Quand elle était avocate chez Stikeman Elliott, Suzanne Côté a eu «des démêlés avec le fisc», comme on dit.

Rien de criminel, rassurez-vous. Juste une sorte de petit révélateur de sa personnalité. Je dirais même: de tout un milieu.

Me Côté, nommée le mois dernier directement à la Cour suprême, a interprété de manière optimiste les règles sur les dépenses déductibles.

Ainsi, a rapporté hier Le Journal de Montréal, elle avait réclamé des déductions de 200 000$ en trois ans pour des vêtements et... des «soins personnels».

L'étonnant de l'affaire est que l'avocate-vedette n'ait rien réclamé au chapitre des frais d'entreposage. On n'a pas idée de l'espace nécessaire pour fourguer 50 000$ de nouveaux vêtements de fonction annuellement. Il faut bien un walk-in judiciaire, ou au moins un cabanon à toges, non?

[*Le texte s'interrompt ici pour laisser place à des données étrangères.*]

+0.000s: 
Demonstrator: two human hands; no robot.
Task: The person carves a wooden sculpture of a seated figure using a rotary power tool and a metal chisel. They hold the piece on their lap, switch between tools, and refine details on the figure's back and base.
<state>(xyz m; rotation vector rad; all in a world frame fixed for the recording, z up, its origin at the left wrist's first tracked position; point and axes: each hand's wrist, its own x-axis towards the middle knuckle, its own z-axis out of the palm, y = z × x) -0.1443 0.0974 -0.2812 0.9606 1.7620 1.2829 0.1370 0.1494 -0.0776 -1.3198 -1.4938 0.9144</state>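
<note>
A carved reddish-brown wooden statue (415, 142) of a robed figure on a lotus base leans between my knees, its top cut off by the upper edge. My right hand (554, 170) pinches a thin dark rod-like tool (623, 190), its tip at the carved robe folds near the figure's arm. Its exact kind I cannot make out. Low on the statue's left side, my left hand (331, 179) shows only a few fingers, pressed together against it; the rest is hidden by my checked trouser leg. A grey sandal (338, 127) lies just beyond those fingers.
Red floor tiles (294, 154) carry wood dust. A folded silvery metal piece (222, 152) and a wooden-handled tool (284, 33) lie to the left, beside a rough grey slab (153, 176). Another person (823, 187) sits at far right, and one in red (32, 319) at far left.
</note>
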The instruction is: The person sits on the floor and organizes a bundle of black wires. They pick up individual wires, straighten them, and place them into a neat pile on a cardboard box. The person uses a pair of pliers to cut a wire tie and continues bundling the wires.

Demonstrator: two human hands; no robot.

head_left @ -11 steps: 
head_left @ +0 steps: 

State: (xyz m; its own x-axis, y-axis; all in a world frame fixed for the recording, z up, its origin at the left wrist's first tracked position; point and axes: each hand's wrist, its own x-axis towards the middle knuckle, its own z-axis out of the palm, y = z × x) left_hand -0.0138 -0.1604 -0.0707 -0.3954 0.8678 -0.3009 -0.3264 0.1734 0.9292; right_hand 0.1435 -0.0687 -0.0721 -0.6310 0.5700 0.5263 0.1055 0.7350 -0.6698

Pour les mêmes trois années (2004 à 2006), elle a réclamé 25 000$ de déduction pour des «soins personnels».

Le fisc a refusé. L'affaire a été réglée en 2012, dans des termes qu'on ne connaît pas. Rien pour porter plainte au Conseil de la magistrature, sans doute.

Je m'inquiète cependant des conseils qu'elle a reçus. Est-ce un fiscaliste de chez Stikeman qui lui a fait croire qu'on pouvait déduire des vêtements autres qu'un uniforme? Hon... Aux honoraires pharaoniques qu'ils commandent, ça serait un peu comique. Même moi, je sais ça, gratis en plus...

Pour l'épilation des parties du corps visibles en cour, par contre, la jurisprudence n'est pas fixée, me dit-on. Un avocat à la pilosité excessive pourrait-il réclamer des traitements au laser? La question est ouverte. Qui sera le pionnier du droit qui nous éclairera enfin?

Tout de même fascinant de voir aller certains membres de cette petite caste d'avocats associés des «grands bureaux». Ils facturent 500$, 800$, 1000$ l'heure. Ils font 50 0000$, 800 000$, 1 million par année. Mais ils n'en ont jamais assez. Ils n'ont pas assez de faire rouler l'usine à surfacturation. Ils s'essaient dans des petites passes légales pour faire payer leurs vêtements griffés par la plèbe.

C'est chic, y a pas à dire.

Le maire lavallois de Laval

Le maire de Laval n'aura pas à démissionner et presque tout le monde pousse un soupir de soulagement. Pensez donc: si la Cour supérieure le déclarait inéligible, on aurait dû organiser des élections, sans lui, au moment où la ville sort la tête de l'eau corrompue des années Vaillancourt.

Ç'aurait été une petite catastrophe municipale. Sauf que juridiquement... J'ai de gros doutes sur cette conclusion.

La Loi sur les cités et villes nous dit que pour être élu dans une ville, il faut résider «de façon continue ou non sur le territoire de la municipalité depuis au moins 12 mois» le 1er septembre de l'année électorale.

M. Demers habitait Laval le 1er septembre 2013. Le hic, c'est qu'il n'était revenu vivre là qu'en janvier 2013.

Par contre, il y a passé la plus grande partie de sa vie adulte, en plus d'y travailler comme policier. Il avait habité Laval de 1999 à 2012, année où il a vendu sa maison. En attendant de trouver un logement à son goût, dit-il, il est allé s'établir à la campagne pendant quelques mois.

La question devant la juge Danielle Turcotte était donc de savoir s'il résidait «depuis au moins 12 mois» à compter du 1er septembre. Si on se fie à la lettre de la loi... la réponse est non: il n'est redevenu résidant qu'en janvier.

Sauf que la loi dit «de façon continue ou non». Si l'on compte ses années passées (de 1971 à 1983, puis de 1999 à 2012), il a résidé «de façon non continue» bien plus que 12 mois, raisonne la juge.

Le problème de cette interprétation, c'est qu'il vide la loi de son sens. Un homme ayant habité de 1981 à 2005 à Rouyn pourrait-il en devenir maire en revenant y habiter trois mois avant les élections? On dirait bien que oui, si l'on se fie à cette interprétation. Il n'y a plus de limite.

La loi fixe clairement une période de référence: 12 mois précédant le 1er septembre. C'est pendant cette période qu'il faut avoir résidé de façon continue ou non. Autrement dit, si l'on ne réside pas au 1er septembre de l'année précédant l'élection, on devrait être exclu...

Ça peut sembler tatillon. Ça l'est. Je trouverais franchement dommage que le maire Demers soit sorti de la mairie à ce moment critique.

Mais la loi est ainsi rédigée. On n'est pas censé l'interpréter pour obtenir le résultat le plus pratique ou le plus populaire.

Comme l'impression que l'affaire n'est pas terminée.